#### Prompt
Below is a listing; print exactly its lines from the one containing "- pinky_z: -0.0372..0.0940" down to the one containing "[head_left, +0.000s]", both inclusive, with every picture left out.

━━━━━━━━

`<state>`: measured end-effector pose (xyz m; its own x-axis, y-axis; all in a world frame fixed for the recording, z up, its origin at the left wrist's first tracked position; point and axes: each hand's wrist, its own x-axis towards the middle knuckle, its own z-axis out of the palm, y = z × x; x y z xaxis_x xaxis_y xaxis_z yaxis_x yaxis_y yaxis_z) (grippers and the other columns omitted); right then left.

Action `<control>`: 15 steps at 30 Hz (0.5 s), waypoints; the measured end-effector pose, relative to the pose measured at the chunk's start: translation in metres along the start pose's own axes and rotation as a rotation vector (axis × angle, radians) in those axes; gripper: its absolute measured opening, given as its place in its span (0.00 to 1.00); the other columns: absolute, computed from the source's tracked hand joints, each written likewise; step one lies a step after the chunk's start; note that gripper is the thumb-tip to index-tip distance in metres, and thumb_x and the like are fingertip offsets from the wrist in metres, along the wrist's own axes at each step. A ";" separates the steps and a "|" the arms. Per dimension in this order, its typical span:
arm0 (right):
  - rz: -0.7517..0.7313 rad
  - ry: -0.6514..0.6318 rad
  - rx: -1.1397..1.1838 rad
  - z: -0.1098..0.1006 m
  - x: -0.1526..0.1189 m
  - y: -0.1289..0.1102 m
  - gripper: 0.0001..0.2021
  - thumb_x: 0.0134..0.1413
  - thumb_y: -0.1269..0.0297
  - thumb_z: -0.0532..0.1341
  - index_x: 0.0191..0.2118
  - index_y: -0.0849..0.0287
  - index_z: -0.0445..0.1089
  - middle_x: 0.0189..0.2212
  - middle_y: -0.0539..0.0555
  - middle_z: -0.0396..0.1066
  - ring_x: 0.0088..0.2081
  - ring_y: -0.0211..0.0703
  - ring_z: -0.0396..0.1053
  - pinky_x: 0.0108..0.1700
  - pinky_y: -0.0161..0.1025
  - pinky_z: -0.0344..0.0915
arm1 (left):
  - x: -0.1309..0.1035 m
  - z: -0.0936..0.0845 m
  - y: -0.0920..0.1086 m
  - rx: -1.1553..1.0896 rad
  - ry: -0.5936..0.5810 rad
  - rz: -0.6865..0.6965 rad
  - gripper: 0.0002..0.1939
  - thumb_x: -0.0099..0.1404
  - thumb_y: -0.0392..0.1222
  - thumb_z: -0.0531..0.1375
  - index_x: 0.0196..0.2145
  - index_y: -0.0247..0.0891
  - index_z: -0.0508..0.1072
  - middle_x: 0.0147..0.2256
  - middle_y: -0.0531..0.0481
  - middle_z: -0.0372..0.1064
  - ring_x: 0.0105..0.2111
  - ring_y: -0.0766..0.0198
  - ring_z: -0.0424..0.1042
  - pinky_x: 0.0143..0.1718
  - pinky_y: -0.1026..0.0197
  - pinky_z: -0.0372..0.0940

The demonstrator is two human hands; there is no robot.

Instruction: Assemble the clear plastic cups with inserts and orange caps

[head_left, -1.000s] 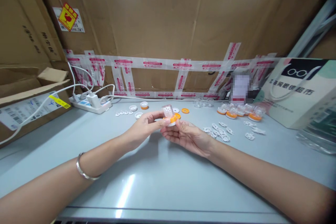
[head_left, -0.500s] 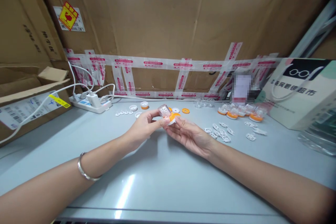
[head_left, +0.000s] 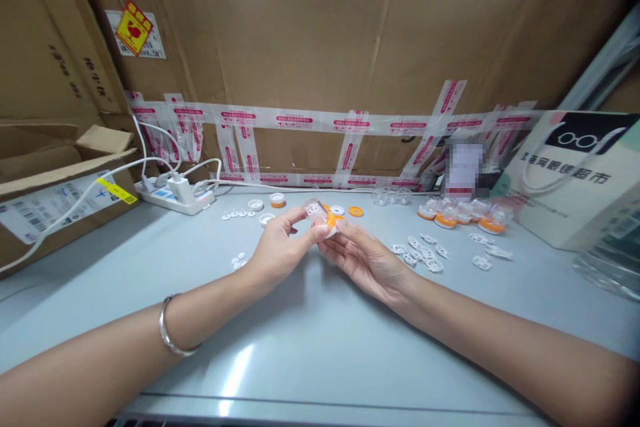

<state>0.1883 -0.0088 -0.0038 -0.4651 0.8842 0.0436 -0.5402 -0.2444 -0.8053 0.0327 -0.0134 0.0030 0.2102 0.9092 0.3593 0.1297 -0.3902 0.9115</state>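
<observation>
Above the middle of the table, both hands meet at a small clear plastic case (head_left: 314, 211) with an orange ring (head_left: 331, 220) and a white rim at its lower right end. My left hand (head_left: 280, 247) is closed round the clear part, thumb on the near side. My right hand (head_left: 370, 257) pinches the orange and white end with thumb and fingertips; its other fingers curl beneath. Some of the ring is hidden by the fingers. Just behind the hands lie a white ring (head_left: 337, 211) and a loose orange ring (head_left: 355, 211).
Several finished-looking clear and orange cases (head_left: 493, 223) stand at right, with white slotted discs (head_left: 425, 253) before them. Clear cups (head_left: 393, 197) sit at the back. Small white caps (head_left: 239, 213) lie left. A power strip (head_left: 175, 199), open carton (head_left: 65, 193) and paper bag (head_left: 560, 193) flank the table.
The orange ring, tilted out from the clear case before, now lies closer against its end. Both hands stay nearly in place, and the view has shifted slightly.
</observation>
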 end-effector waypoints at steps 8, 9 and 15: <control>-0.025 0.034 0.052 0.003 0.000 -0.001 0.03 0.48 0.70 0.64 0.31 0.59 0.69 0.34 0.49 0.71 0.41 0.35 0.69 0.51 0.35 0.63 | 0.001 0.002 -0.001 0.008 0.027 0.000 0.12 0.60 0.46 0.58 0.39 0.38 0.71 0.42 0.48 0.70 0.43 0.58 0.67 0.46 0.56 0.59; -0.027 0.032 0.051 0.003 0.000 -0.001 0.03 0.48 0.70 0.64 0.31 0.59 0.69 0.34 0.49 0.71 0.41 0.35 0.69 0.51 0.35 0.64 | 0.002 0.001 0.000 0.001 0.020 -0.002 0.12 0.61 0.46 0.58 0.39 0.37 0.71 0.41 0.48 0.70 0.43 0.58 0.67 0.46 0.57 0.59; 0.027 0.010 0.065 0.001 0.000 0.001 0.06 0.51 0.68 0.61 0.36 0.61 0.71 0.32 0.52 0.73 0.37 0.35 0.72 0.45 0.32 0.68 | 0.003 -0.001 0.001 -0.125 -0.079 0.015 0.11 0.62 0.45 0.57 0.38 0.36 0.71 0.39 0.48 0.70 0.40 0.61 0.67 0.43 0.61 0.61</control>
<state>0.1872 -0.0089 -0.0039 -0.4730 0.8809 0.0163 -0.5724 -0.2932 -0.7657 0.0321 -0.0112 0.0053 0.2880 0.8870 0.3609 0.0048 -0.3782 0.9257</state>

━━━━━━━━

#### Output for this exercise
  - pinky_z: -0.0372..0.0940

The demonstrator is two human hands; there is no robot.

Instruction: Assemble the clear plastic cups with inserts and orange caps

[head_left, -1.000s] 
[head_left, -0.500s] 
[head_left, +0.000s] 

The given output is complete.